I’m so honored to be a part of the Chapter by Chapter Blog Tour for Other Breakable Things, the brand-new young adult novel from Kelley York and Rowan Altwood!
Here’s the official description of the book, with my review to follow:
According to Japanese legend, folding a thousand paper cranes will grant you healing.
Evelyn Abel will fold two thousand if it will bring Luc back to her.
Luc Argent has always been intimately acquainted with death. After a car crash got him a second chance at life―via someone else’s transplanted heart―he tried to embrace it. He truly did. But he always knew death could be right around the corner again.
And now it is.
Sick of hospitals and tired of transplants, Luc is ready to let his failing heart give out, ready to give up. A road trip to Oregon―where death with dignity is legal―is his answer. But along for the ride is his best friend, Evelyn.
And she’s not giving up so easily.
A thousand miles, a handful of roadside attractions, and one life-altering kiss later, Evelyn’s fallen, and Luc’s heart is full. But is it enough to save him? Evelyn’s betting her heart, her life, that it can be.
Right down to the thousandth paper crane.
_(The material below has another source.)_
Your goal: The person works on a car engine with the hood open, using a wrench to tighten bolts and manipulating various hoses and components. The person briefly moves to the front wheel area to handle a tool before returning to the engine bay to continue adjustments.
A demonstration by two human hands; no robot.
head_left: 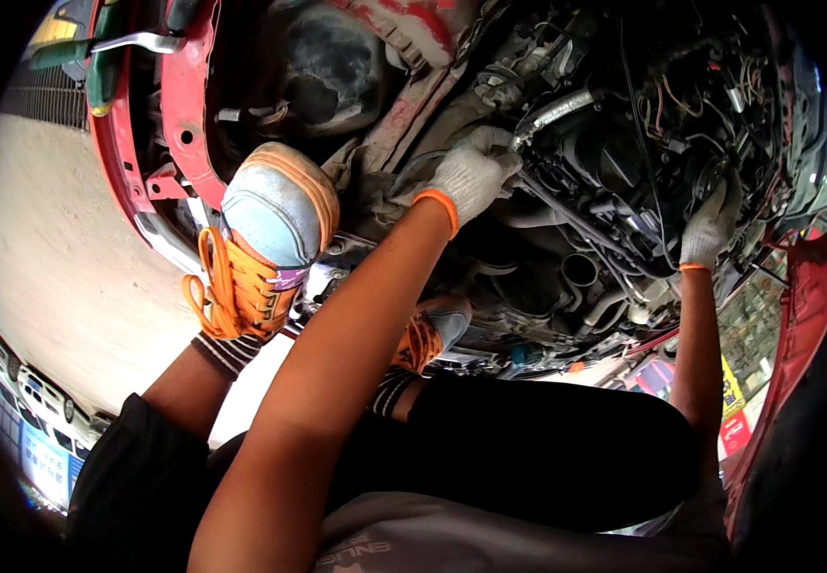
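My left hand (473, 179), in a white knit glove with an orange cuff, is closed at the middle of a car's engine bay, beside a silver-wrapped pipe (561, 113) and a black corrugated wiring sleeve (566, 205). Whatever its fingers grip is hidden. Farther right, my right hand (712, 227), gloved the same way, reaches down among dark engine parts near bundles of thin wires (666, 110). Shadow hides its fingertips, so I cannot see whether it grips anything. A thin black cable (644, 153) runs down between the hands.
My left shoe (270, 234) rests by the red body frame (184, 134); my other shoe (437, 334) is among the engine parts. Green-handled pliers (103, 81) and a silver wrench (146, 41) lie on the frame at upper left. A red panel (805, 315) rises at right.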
I’ll be honest with you – I was comparing this book to John Green’s The Fault in Our Stars on a regular basis while reading. And that’s a wonderful thing, given how much I adored that book! Of course, Other Breakable Things is a very different story on many, many levels, but the whole “teens in love in spite of one teen on the verge of death” is the basis of both. Luc and Evelyn’s characters are both well-developed and there was no attempt to sweeten them up or glam Evelyn up to make her a more traditional female lead, and I really appreciated that. As Luc discovered, Evelyn being Evelyn is what made her beautiful.
The constant questioning about what makes life worth living (despite deteriorating health) and the suicide consideration makes this book a very emotional read. Evelyn’s struggles with her mother and her mother’s boyfriend (and the sexually-inappropriate nature of his attention to her) makes this a slightly grittier and much more authentic read than it could have been. Recommended YA reading and as a purchase for high school libraries.
Disclaimer: I received a digital ARC of this title for review – all opinions are my own.